Problem - D - Codeforces
Let's try to simulate. First we have lazy-propagation on discretized segment tree where it only creates nodes when really needed, that is, the total memory consumption will be about O( M lg N ). The objective is clear, for each query ( L, R, Q ), we want the and value of [ L, R ] be Q. We intuitively know that if we greedily perform OR upon range [ L, R ] with value Q, it is the best, because it is the minimum requirement for that particular query, and affects the least to other queries ( if have ORed some superfluous values, might cause other queries AND up with a larger value than what they need ). Therefore we will OR upon each query, and at last verify whether the conditions all meet.

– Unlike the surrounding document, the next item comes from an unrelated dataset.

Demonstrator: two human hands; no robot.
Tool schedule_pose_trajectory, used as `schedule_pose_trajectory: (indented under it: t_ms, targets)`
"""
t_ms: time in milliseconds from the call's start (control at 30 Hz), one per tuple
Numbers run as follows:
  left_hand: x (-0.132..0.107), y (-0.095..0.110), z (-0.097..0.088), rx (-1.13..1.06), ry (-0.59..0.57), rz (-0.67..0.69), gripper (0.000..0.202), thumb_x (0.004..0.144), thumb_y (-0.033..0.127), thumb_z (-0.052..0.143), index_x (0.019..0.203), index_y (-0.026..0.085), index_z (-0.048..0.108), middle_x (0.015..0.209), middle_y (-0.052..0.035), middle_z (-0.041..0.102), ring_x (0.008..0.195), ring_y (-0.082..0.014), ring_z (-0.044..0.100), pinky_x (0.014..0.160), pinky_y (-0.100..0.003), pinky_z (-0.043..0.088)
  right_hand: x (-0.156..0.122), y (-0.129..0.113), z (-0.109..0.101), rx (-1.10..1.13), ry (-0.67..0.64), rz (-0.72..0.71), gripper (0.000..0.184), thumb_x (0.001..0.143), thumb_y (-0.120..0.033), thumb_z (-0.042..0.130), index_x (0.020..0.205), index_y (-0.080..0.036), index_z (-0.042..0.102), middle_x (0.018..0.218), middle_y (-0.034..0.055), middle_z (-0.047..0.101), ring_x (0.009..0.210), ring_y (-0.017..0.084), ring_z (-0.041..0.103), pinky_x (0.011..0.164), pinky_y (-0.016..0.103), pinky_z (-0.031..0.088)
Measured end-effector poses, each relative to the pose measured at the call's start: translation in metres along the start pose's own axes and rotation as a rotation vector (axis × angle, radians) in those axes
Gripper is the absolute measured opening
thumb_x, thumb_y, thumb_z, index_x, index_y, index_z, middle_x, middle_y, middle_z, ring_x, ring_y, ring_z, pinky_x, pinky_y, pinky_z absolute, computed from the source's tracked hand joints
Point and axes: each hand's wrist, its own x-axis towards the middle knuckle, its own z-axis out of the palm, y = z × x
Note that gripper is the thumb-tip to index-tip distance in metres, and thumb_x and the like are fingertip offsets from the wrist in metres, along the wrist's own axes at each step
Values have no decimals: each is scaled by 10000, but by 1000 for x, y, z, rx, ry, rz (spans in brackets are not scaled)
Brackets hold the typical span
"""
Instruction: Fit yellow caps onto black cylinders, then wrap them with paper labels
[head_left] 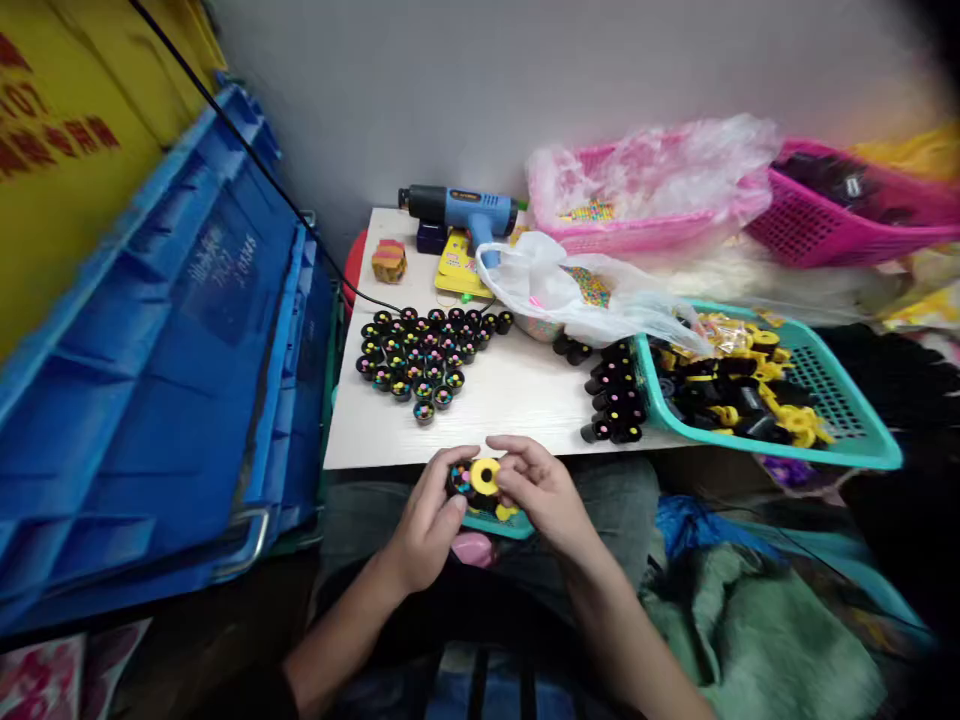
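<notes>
Fingers [517,448] pinch yellow cap [485,476] onto black cup [459,481]; I see dozens of filled cups [424,355] on the worktop [517,400], basket [862,455] heaped.

1 view only, from a camera on the person's head, tilted forward and down over the lap. The left hand [424,525] and right hand [547,492] are closest, just below centre toward 6 o'clock, pinching a black-and-yellow piece [480,477]. The white table [517,400] lies mid-frame, with the wall [420,90] at 12 o'clock, blue crates [172,330] at 9 o'clock and a teal basket [832,385] at 3 o'clock.
</notes>
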Motion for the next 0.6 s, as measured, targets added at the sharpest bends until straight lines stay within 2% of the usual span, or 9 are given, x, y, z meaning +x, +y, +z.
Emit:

Note that when making the AND queries, the default value should be all ones in bits form.

const int MAXN = 1e5 + 5;
const int MAXM = 1e5 + 5;
const int MAXQ = 1 << 30;

int N, M;
int L[ MAXM ], R[ MAXM ], Q[ MAXM ];

struct itvt{
    int and_val;
    int or_tag;
    itvt *lc, *rc;
    itvt() : lc( NULL ), rc( NULL ){
        or_tag = 0;
        and_val = 0;
    }
    void push(){
        if( or_tag ){
            lc->or_tag |= or_tag;
            lc->and_val |= or_tag;
            rc->or_tag |= or_tag;
            rc->and_val |= or_tag;
            or_tag = 0;
        }
    }
    void pull(){
        and_val = lc->and_val & rc->and_val;
    }
    void update( int lb, int rb, int ql, int qr, int v ){
        if( qr <= lb or rb <= ql ) return;
        if( ql <= lb and rb <= qr ){
            and_val |= v;
            or_tag |= v;
            return;
        }
        push();
        int mid = lb + rb >> 1;
        lc->update( lb, mid, ql, qr, v );
        rc->update( mid, rb, ql, qr, v );
        pull();
    }
    int query( int lb, int rb, int ql, int qr ){
        if( qr <= lb or rb <= ql ) return ~( 1 << 31 ); // !!!!
        if( ql <= lb and rb <= qr ) return and_val;
        push();
        int mid = lb + rb >> 1;
        int res = lc->query( lb, mid, ql, qr ) & rc->query( mid, rb, ql, qr );
        pull();
        return res;
    }
};

itvt* build_itvt( int lb, int rb ){
    itvt *t = new itvt();
    if( lb + 1 == rb ) return t;
    int mid = lb + rb >> 1;
    t->lc = build_itvt( lb, mid );
    t->rc = build_itvt( mid, rb );
    return t;
}

void solve(){
    int N, M; cin >> N >> M;
    for( int i = 0; i < M; ++i )
        cin >> L[ i ] >> R[ i ] >> Q[ i ];

    itvt *root = build_itvt( 0, N );
    for( int i = 0; i < M; ++i )
        root->update( 0, N, L[ i ] - 1, R[ i ], Q[ i ] );

    for( int i = 0; i < M; ++i )
        if( root->query( 0, N, L[ i ] - 1, R[ i ] ) != Q[ i ] ){
            cout << "NO\n";
            return;
        }

    cout << "YES\n";
    for( int i = 0; i < N; ++i )
        cout << root->query( 0, N, i, i + 1 ) << " \n"[ i + 1 == N ];
}